同SPACは上場により、約2億9100万ドル(約330億円)を調達、評価額はおよそ10億ドルとなる。上場後は株式の68%をフェイズ・クランの既存の株主が所有することになるという。また、この上場によって、フェイズ・クランは約2億7500万ドルを手にすることになる見通しだ。
フェイズ・クランに出資している投資家には、ミュージシャンのピットブル、スウェイ・リー、オフセットのほか、プロアスリートのカイラー・マレー(NFL)、ベン・シモンズ(NBA)、ナイジャ・ヒューストン(スケートボーダー)、著名音楽プロデューサーのジミー・アイオヴィーンなど、そうそうたるメンバーが含まれている。

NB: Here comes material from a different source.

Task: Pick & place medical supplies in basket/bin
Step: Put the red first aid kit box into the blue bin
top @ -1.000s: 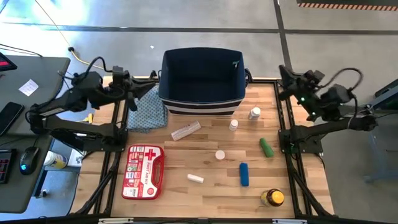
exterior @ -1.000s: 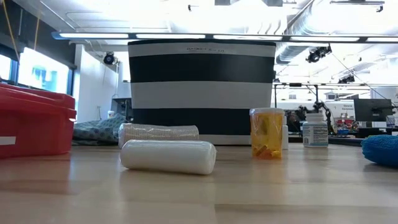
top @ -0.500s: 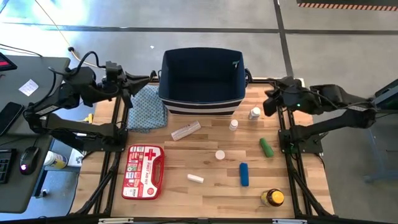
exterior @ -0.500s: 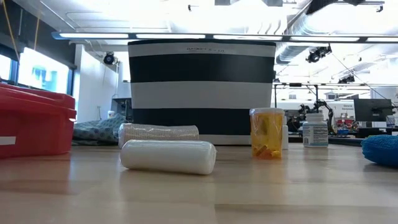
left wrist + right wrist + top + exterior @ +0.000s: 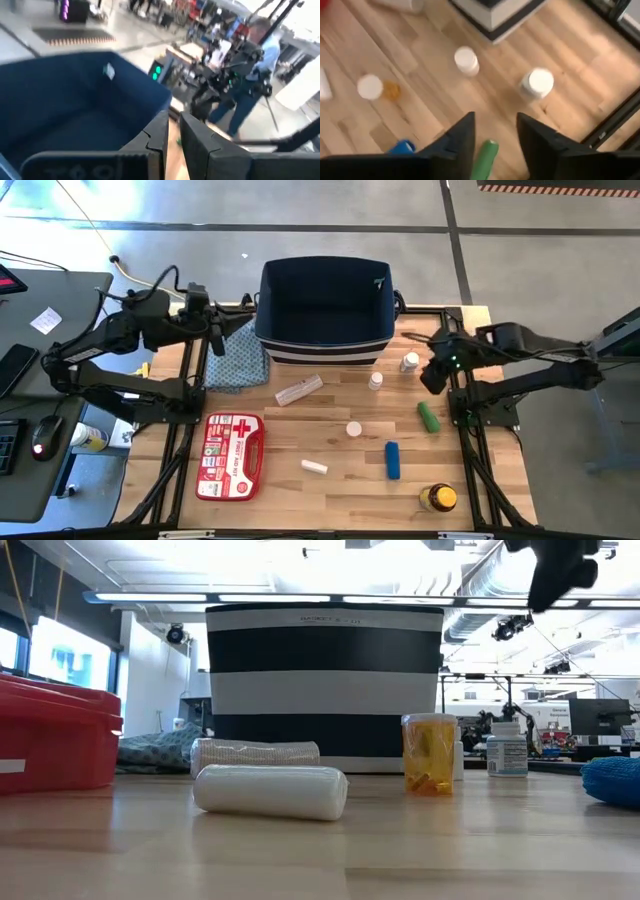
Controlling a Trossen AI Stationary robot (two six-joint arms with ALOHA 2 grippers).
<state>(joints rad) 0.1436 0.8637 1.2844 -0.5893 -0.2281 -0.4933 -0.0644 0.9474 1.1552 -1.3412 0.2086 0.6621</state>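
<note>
The right pincer (image 5: 432,377), spread and empty, hovers above the green cylinder (image 5: 428,416) near the desk's right edge. The cylinder looks light, rigid and prone to rolling; best pinched across its middle. The left pincer (image 5: 214,332), nearly pressed together, waits beside the navy bin (image 5: 325,340).

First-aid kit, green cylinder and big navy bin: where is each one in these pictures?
First-aid kit (image 5: 231,455): high view, middle of its red lid.
Green cylinder (image 5: 428,416): high view, middle of its length.
Navy bin (image 5: 325,343): high view, near wall above the white stripe.
</note>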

コンテンツクリエイターやプロのeスポーツプレーヤーのためのブランドを構築し、それを基に、グッズの販売やソーシャルメディア向けコンテンツの制作、その他のブランドとのパートナーシップなどから収益を得ることを目指すフェイズ・クランにとって、上場は大きな躍進といえる。
フォーブスが2020年に発表したeスポーツ企業のランキングでは、フェイズ・クランは評価額3億500万ドルで4位につけていた。このとき公表された年間売上高は、約4000万ドル。その後も増収が続いており、今年は5000万ドルに達したとみられている。ただ、リー・トリンクCEOによると、同社は現時点では利益を上げておらず、収益化は数年先になる見通しだという。
eスポーツ以外での収益化を目指す
1990年にニューヨーク州立大学オルバニー校を卒業した後、ブルックリン・ロースクールで学位を取得したトリンクCEOは、ニューヨーク州キングス郡の地区検事補を務めた。だが、数年後には音楽業界へと大幅に方向を転換。その後はキャピトル・レコードの社長に上り詰めた。
そして、2010年には自らタレント・マネージメント会社を設立。同じ年にプレーヤーたちが立ち上げたフェイズ・クランのアドバイザーに就任したのは、2016年のことだ。